● WHAT YOU ARE ASKED TO DO
I need the number of lines in the data that include "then"; reply with that number alone.

....

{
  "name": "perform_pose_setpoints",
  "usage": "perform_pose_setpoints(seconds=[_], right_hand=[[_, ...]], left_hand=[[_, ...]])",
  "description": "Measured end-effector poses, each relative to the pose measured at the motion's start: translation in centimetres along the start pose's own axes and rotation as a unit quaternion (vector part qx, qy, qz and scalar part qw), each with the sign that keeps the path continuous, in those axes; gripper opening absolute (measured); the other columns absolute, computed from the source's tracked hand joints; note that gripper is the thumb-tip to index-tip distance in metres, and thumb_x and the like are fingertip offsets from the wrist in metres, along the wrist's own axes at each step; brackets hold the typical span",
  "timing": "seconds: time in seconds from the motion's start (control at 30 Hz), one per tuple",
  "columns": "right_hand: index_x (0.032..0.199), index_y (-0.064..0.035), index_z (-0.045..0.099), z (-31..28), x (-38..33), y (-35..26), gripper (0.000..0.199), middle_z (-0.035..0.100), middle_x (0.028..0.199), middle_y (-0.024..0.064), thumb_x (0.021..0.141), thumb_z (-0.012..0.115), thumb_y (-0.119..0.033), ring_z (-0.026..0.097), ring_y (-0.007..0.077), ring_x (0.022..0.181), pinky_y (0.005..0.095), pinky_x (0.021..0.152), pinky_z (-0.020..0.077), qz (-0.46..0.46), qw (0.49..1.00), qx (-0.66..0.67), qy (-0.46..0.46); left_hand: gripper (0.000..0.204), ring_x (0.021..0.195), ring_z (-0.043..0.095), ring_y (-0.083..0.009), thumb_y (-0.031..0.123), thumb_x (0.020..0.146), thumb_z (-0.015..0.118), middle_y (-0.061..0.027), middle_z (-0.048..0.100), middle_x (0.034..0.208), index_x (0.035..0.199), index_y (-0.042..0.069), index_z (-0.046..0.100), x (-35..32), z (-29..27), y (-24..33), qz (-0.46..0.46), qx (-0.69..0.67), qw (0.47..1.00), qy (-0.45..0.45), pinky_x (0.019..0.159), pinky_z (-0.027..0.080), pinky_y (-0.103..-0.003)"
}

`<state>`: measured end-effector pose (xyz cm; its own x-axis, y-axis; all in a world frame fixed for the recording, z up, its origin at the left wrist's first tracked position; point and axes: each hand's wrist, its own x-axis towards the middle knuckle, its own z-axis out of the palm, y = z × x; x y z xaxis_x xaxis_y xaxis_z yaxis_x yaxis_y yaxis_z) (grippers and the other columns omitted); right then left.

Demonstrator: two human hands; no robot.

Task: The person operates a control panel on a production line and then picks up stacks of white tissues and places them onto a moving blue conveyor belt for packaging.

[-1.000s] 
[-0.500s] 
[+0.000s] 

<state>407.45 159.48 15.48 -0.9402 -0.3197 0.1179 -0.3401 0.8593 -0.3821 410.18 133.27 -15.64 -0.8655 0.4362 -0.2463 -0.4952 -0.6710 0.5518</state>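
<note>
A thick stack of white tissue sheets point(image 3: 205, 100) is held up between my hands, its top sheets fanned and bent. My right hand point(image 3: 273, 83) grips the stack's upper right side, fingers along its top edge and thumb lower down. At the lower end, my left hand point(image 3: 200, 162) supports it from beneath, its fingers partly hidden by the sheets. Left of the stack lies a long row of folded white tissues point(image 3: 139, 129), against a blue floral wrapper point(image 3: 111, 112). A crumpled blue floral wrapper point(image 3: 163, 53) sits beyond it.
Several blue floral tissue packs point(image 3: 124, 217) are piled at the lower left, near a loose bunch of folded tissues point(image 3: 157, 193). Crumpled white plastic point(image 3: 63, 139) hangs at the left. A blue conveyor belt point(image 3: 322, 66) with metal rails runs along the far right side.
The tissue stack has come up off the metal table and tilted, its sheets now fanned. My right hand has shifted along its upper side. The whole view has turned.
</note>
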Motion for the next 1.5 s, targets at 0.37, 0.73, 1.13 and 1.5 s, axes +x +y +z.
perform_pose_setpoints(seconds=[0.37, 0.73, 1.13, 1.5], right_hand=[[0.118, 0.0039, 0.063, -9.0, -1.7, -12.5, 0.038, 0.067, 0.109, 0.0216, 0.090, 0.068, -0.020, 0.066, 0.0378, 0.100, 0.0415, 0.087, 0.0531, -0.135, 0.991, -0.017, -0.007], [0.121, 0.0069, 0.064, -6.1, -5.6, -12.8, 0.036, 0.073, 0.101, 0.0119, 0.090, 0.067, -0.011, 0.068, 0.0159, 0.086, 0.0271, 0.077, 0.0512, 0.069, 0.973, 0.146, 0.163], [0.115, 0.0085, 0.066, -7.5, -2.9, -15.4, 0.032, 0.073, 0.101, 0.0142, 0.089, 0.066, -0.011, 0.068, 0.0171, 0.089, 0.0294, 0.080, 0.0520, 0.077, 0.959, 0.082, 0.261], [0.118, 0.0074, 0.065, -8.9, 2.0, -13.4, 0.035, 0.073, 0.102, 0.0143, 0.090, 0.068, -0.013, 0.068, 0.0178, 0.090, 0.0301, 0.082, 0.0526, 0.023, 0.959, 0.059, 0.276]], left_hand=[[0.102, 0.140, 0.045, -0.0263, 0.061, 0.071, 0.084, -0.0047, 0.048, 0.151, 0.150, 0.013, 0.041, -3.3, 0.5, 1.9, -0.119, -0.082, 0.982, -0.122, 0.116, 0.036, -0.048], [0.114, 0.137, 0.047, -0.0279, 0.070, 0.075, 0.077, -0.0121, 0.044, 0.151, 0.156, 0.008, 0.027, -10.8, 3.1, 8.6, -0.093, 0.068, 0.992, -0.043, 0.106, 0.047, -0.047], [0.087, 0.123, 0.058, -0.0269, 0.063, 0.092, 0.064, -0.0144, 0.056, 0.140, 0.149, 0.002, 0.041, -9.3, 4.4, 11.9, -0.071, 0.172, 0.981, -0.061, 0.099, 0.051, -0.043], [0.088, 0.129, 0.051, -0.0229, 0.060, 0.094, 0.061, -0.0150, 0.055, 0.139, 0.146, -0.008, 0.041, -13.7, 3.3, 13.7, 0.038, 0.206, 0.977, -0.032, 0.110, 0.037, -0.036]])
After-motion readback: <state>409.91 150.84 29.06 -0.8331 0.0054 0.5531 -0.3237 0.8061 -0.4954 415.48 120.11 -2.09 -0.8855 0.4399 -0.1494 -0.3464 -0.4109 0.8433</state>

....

● EXERCISE SOLUTION
2